## Redundancy and Correlation

In preparation for a principal component analysis, we look at redundancy and correlation in our dataset. In this analysis, we will focus on the numeric features.

In [None]:
source('src/load_data-02.r')
source('src/multiplot.r')

In [None]:
dim(housing_df)

In [None]:
head(housing_df)

In [None]:
count_empty_total()

In [None]:
numeric_features = colnames(Filter(is.numeric, housing_df))

In [None]:
numeric_df = Filter(is.numeric, housing_df)
numeric_df$SalePrice <- NULL
numeric_features = colnames(numeric_df)

In [None]:
attach(numeric_df)

In [None]:
install.packages('rpart')

In [None]:
library(caret)
library(rpart)

### Redundancy

Here, we use machine learning to assess redundancy in our dataset. We iterate through each numeric feature in our dataset. For each feature, we dropped the feature from our input/featureet $X$ And use it as our target $y$ for the training of a supervised regression model. In this case, we use the shortcut for training a model on all features, `~.`, as our regression formula

    this_formula = paste(feature,"~.")
    fit <- rpart(data=train, formula=as.formula(this_formula))
    
In other words we are training a regression model where we use the remaining features to protect each individual feature. We will thus have an $R^2$ score for each numeric feature. Note,  that the `rpart` function is available as part of the `caret` library in R. This is the implementation of a decision tree. 

Note, that we also use machine learning best practices and perform a train–test split on our data. Each model is trained using the training data and assessed using the testing data. In this way, each model tells us if, upon removing a feature, the remaining features are able to predict the removed feature. If the remaining features are able to make this prediction, we may take the removed feature to be somewhat redundant. It is worth clarifying that this is an exploratory data analysis technique, and is not intended to be used at this time as a technique for removing features.
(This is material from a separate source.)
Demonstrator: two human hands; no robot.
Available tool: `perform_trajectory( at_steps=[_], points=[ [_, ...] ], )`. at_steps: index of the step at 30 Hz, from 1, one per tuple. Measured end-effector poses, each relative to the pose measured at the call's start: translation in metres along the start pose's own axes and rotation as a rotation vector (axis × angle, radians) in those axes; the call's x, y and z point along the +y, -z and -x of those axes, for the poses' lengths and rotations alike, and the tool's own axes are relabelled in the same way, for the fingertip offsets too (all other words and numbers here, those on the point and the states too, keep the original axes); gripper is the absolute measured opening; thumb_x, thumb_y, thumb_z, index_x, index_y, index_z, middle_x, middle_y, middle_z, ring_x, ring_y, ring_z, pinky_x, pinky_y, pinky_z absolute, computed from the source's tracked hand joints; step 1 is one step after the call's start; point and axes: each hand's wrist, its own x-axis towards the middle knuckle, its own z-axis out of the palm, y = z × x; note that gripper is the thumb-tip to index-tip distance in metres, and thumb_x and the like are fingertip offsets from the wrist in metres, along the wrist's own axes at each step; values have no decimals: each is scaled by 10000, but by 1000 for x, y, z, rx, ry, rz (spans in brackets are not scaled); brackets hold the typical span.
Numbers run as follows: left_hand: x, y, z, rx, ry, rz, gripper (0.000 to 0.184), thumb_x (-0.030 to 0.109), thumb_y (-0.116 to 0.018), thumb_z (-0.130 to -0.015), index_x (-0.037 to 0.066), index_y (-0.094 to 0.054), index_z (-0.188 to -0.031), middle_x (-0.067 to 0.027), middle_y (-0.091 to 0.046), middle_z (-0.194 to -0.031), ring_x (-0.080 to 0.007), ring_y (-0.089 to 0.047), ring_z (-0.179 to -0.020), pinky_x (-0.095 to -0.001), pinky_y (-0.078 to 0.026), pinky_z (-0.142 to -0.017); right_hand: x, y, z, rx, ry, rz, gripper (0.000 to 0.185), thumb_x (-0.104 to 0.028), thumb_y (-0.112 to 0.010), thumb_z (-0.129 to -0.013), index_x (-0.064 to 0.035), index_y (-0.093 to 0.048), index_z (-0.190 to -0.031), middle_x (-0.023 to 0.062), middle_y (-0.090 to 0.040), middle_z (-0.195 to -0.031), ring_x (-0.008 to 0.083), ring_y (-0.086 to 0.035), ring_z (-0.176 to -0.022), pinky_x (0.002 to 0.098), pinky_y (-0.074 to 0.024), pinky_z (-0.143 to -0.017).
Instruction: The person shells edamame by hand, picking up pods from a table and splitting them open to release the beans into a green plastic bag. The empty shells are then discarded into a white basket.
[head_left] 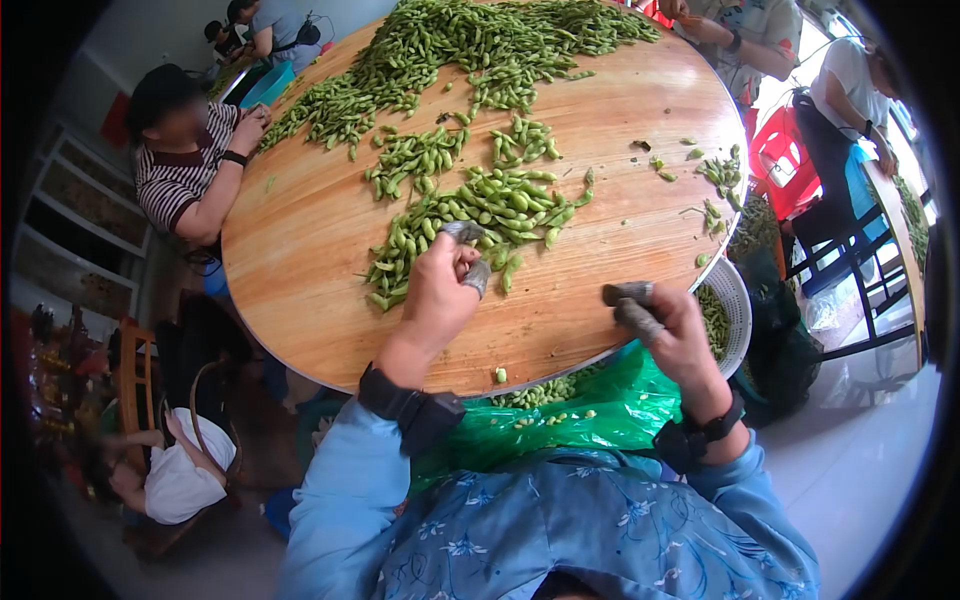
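Note:
My left hand point(447, 285) is over the near edge of a small heap of green soybean pods point(480, 212). Grey covers wrap its thumb and index fingertip, which stand apart, with the other fingers curled; I see no pod between them. To the right, my right hand point(672, 335) hangs over the table's near rim, its covered thumb and index finger drawn close in a pinch. Whatever lies between those fingertips, if anything, cannot be made out. Below my hands, shelled beans point(550, 392) lie on a green plastic bag point(590, 425) at my lap.
A large pod pile point(480, 45) covers the far side of the round wooden table point(300, 275). A white basket point(738, 310) with pods stands by its right rim. One person point(195, 150) sits at the left; another person point(745, 40) is at the far right.

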Motion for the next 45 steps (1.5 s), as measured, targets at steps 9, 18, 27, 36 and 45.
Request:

We simply wish to understand the relationships within our data.

In [None]:
calculate_r_2 <- function(actual, prediction) {
    return (1 - (sum((actual-prediction)^2)/sum((actual-mean(actual))^2)))
}

calculate_r_2_for_feature <- function(data, feature) {
    n <- nrow(data)
    
    train_index <- sample(seq_len(n), size = 0.8*n)

    train <- data[train_index,]
    test <- data[-train_index,]
    
    this_formula = paste(feature,"~.")
    fit <- rpart(data=train, formula=as.formula(this_formula))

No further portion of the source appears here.